If you're so worried about the deficit, raise taxes! But it's a fantasy to imagine that taxing the rich will solve our deficit problem. If the IRS grabbed 100 percent of income over $1 million, the take would be just $616 billion. That's only a third of this year's deficit.
To just raise taxes to solve the deficit is the fools way out. While a small increase on the wealthy seems like a step in the right direction nothing could be farther from the truth. Do you remember the SSI lockbox? The extra revenue was supposed to be set aside to provide for the baby boomers and all would be well. Except that they spent all the trust fund money and then some and now SSI is at the point where it needs those trust funds. So when ever I hear some fool say that we have to raise taxes I know that I am being conned.
Young relative to you, Stoss. Burn!
Greenhouse works for the NYTimes, and agrees with the Obama idiocy. Color me surprised.
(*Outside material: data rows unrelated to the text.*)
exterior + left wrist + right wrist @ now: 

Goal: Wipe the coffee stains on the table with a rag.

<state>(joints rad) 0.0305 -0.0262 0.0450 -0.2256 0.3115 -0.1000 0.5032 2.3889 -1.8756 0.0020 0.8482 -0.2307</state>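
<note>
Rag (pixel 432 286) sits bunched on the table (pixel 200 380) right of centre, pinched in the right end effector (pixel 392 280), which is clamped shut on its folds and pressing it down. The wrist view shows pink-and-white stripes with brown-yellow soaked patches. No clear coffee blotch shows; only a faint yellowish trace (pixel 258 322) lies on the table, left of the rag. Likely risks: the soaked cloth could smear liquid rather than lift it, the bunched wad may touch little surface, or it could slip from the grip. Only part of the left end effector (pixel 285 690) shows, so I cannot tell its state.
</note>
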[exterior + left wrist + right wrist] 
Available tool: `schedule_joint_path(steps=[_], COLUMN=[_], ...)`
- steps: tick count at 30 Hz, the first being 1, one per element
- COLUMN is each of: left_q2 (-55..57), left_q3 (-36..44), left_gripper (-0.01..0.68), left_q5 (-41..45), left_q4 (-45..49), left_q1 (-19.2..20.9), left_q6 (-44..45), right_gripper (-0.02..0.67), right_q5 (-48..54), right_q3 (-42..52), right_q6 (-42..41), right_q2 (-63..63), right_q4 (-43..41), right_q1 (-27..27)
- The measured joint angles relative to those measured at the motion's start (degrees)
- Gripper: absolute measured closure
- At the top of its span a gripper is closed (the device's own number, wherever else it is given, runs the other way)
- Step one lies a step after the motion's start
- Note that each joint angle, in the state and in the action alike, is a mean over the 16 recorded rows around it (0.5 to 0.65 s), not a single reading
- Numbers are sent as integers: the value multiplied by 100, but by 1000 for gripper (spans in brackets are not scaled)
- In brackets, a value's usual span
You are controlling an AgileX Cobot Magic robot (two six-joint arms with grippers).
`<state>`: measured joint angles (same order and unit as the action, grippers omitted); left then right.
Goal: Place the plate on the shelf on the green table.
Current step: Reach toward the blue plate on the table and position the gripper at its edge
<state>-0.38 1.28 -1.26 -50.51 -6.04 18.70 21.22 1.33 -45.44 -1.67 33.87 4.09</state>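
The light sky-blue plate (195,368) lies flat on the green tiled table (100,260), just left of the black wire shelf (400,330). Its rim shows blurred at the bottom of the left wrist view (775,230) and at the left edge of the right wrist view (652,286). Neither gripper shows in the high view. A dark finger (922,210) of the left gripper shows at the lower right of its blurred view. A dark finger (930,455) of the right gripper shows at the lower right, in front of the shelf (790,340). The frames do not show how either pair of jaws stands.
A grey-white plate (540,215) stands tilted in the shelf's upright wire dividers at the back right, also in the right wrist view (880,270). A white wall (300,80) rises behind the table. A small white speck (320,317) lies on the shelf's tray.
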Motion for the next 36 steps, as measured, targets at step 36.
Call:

INTERNS ARE GETTING PAID IN EXPERIENCE.
Boom, Stossel nailed him.
Mark Cuban? Yuck. But he's right.
Wow, Greenhouse is exposing himself pretty clearly as a class warfare douchebag.
O'Reilly's first job taught him to fuck it, do it live!
Why does FoxBiz insist I have prostate problems?
Is your urine the color of gold?
Sting made a song about it, but changed the words at the last minute.
Hellooooo, Sandra.
CHILD LABOR! Get them, Greenhouse!
Stossel laughs at $10 million a year. He wipes his free government golf cart riding butt with ten million dollar bills.
Reasonable! Shout out to the chrome plugin.
First thing I look for in a restaurant: puns.
Okay, this segment is going to be pure common sense on minimum wage laws. Congress can commence placing its fingers in its ears.
Hire nerds, they're used to cleaning toilets.. with their heads!
His employees react to pandering. That's what I just heard him say.
The end of child labor tyranny.
In a world of employers the employee is king.
S.E. Cupp in the audience didn't find that amusing.
Larry Flynt is more interested in what's in the man's pants beside her.
"Kraut lady", you can say it.
I remember when I accused kid Geraldo of not delivering my paper one day and he said he put it in my mailbox so we went out and looked and it wasn't there. I told him to not forget the lesson of this day. I hope he listened.
Little Shop of Harlems: the sequel to The Wiz.
Why are so many of them saying "dish warsher"?
Geraldo's first job was in counterfeiting?
Gillespie finds a way to hit at public sector work in his story. LIKE WORKING PRIVATE SECTOR UNION JOBS IS ANY DIFFERENT.
Commence backpeddling, Greenhouse.
Backpedaling. Yes.
Everyone knows the most important party in any contract is the state.
Work for no pay? Sounds like slavery to me. And not can't-celebrate-in-the-end-zone slavery, either.
That's my boy! wait, what did he say?
Stoss wasn't smiling like that lady, nor did he fill the dress out like that.
They have cheese shops in Jersey?
Stossel in mentoring his audience on give-me-a-breakology.